Effective To Do List Format: 100-Year Hack
To-do lists are the quintessential productivity system: a way to organize daily tasks in a way that helps you get things done at your job.
And yet, many people use to-do lists the wrong way.
Tell me if any of these sound like you…
- You got dozen of pages of to-dos in your phone and then some more spread across other apps, like Slack or Trello (plus more on apps that you even forgot you were using)
- You write your to-do lists on paper but somehow get carried away and end up with a giant list. At the end of the day, you are lucky if you completed half of the tasks
- You are always looking for the “next-big-thing” of productivity apps so that it finally solves your problem of organization
- You complete a lot of tasks throughout the day but somehow didn’t do the most important items
Trust me, I know the feeling.
Being busy is not the same as being productive.
Being productive means doing the things that bring you progress in meaningful work, getting better at your job, investing in compound time to develop your skills, picking up healthy work habits, and moving the needle on your goals. On the other hand, being busy means doing lots of stuff that are not necessarily urgent/important, such as checking social media (FOMO much?) or replying to emails.
Here’s the deal: your to-do list should be a success list.
In other words: you don’t want to overload your list with all the tasks. That’s not an effective to-do list format. It lacks purpose and focus.
What you want is to choose the tasks that maximize your time and energy based on the values and goals that matter the most to you. This is your success list.
Here’s how to start building one right now.
Your Daily Task List Template
When you’re writing your to-do list, it’s tempting to write down all the tasks you might possibly get done the following day.
But where do you even begin when your list seems to be getting longer by the minute? Those out-of-reach tasks might actually be the one thing that’s stopping you from achieving your maximum productivity.
The good news?
There’s a solution that’s been around for more than 100 years.
The “Ivy Lee Method” is a simple and effective to do list format.

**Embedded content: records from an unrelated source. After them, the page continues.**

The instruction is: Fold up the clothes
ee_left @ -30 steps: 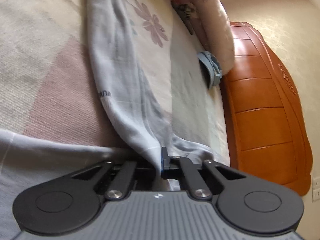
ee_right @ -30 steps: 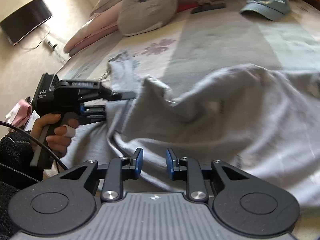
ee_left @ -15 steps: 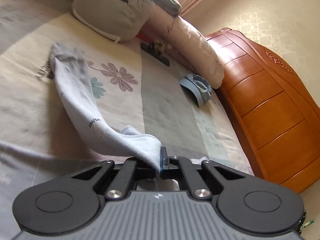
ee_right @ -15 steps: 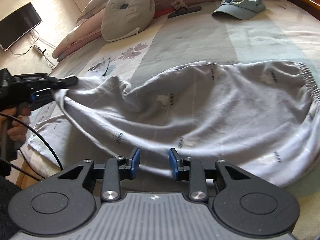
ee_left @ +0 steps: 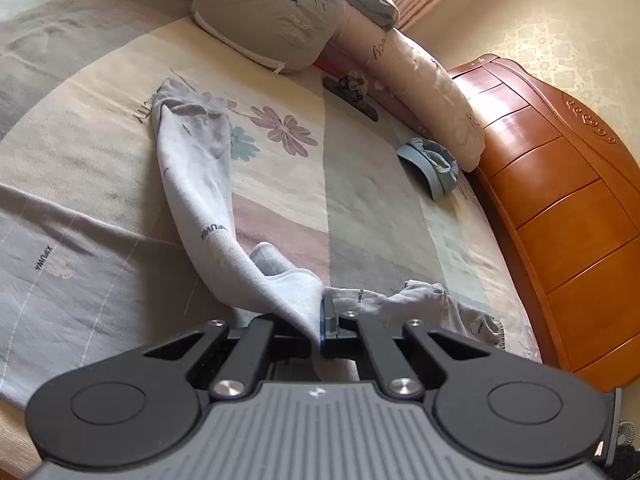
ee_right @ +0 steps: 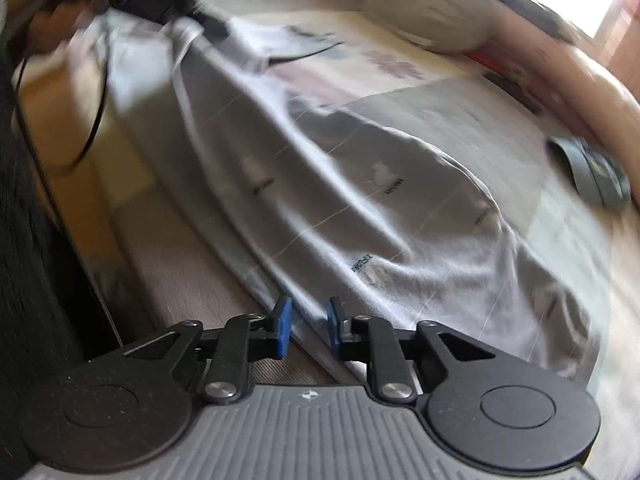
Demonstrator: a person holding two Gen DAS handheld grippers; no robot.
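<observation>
My left gripper (ee_left: 322,322) is clamped tight on a fold of the pale grey pajama pants (ee_left: 200,184), with the cloth pinched between its blue pads. From that pinch one pant leg stretches away across the bed (ee_left: 376,216) toward a grey cushion (ee_left: 276,12), its far end crumpled beside a printed purple flower. More of the same garment lies flat to the left and bunched to the right of the pinch.

My right gripper (ee_right: 308,330) has its jaws a little apart; they have just been closing. The near hem of the pants runs between the blue pads, but the pads do not press on it. This view is blurred by motion. Beyond the gripper the pants spread up and to the left, to where my left hand (ee_right: 52,4) holds the other gripper at the top corner.

Farther out, a blue cap (ee_left: 432,166) lies on the bed near a long pink bolster (ee_left: 420,80), just beside the orange wooden headboard (ee_left: 560,208).
</observation>
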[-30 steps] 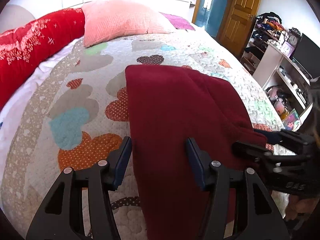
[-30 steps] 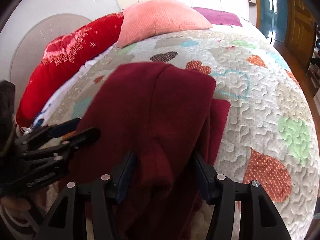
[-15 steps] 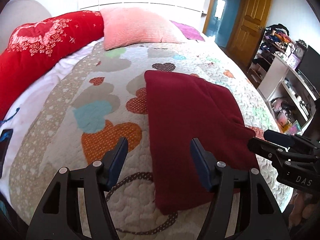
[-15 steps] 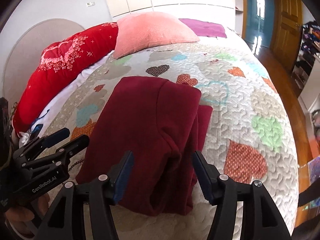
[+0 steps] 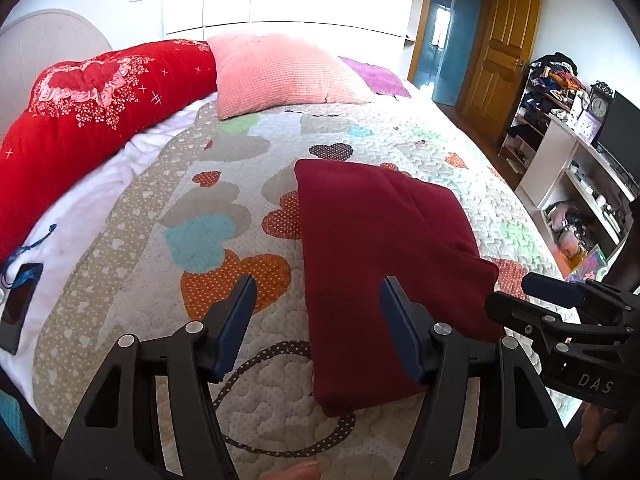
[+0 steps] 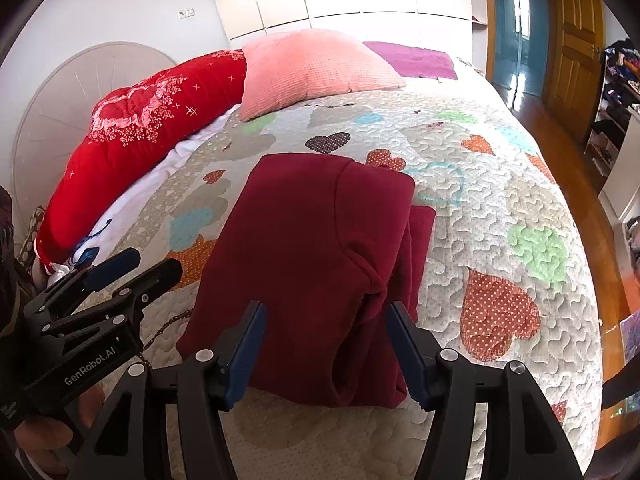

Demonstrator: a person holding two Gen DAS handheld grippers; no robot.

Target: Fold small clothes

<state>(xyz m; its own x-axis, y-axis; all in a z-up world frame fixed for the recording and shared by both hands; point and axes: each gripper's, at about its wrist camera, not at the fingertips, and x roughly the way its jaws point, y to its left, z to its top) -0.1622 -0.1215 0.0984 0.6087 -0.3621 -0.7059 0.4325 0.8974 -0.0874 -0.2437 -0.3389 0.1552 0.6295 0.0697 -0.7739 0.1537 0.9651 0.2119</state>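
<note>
A dark red garment (image 5: 372,264) lies folded into a long rectangle on the heart-patterned quilt (image 5: 216,216); it also shows in the right wrist view (image 6: 316,276). My left gripper (image 5: 318,320) is open and empty, held above the garment's near left edge. My right gripper (image 6: 326,344) is open and empty, above the garment's near end. Each gripper shows in the other's view: the right one (image 5: 532,300) beside the garment's right edge, the left one (image 6: 132,268) at its left.
A pink pillow (image 5: 280,72), a red bolster (image 5: 92,100) and a purple cushion (image 5: 376,78) lie at the head of the bed. A dark phone (image 5: 18,312) lies at the left edge. Shelves (image 5: 576,168) and wooden doors (image 5: 504,40) stand to the right.
Both grippers have pulled back and up from the garment, which now lies free and folded on the quilt, farther from the fingers than before.
</note>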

Pam Mueller and Daniel Oppenheimer research concluded that hand notes help you process information better.
So, I recommend that you use a pen and paper to maximize this to do list format. Plus, it’s a minimalist setup!
Here are the 5 steps of this effective to do list method:
- Before leaving, at the end of your workday, write down the six most important things you need to accomplish tomorrow. Don’t write three. Don’t write ten. Stick to six
- Now, order the six tasks by importance from 1 to 6. Remember: progress in meaningful work is your number one metric. Order the task according to this
- When you arrive in the morning, start by doing your first task. Don’t move on until you finished the first one. Don’t multitask! I recommend you use the Pomodoro productivity technique in order to do deep work
- Repeat the process for each task. If you didn’t manage to finish them all, move unfinished tasks to your list for tomorrow
- Rinse and repeat
Bonus tip: if you carry an item too many days in a row, get rid of it completely. If you keep delaying something, it probably isn‘t that important anyway. Quit the task.
This is the same exact method I use to write to-do lists.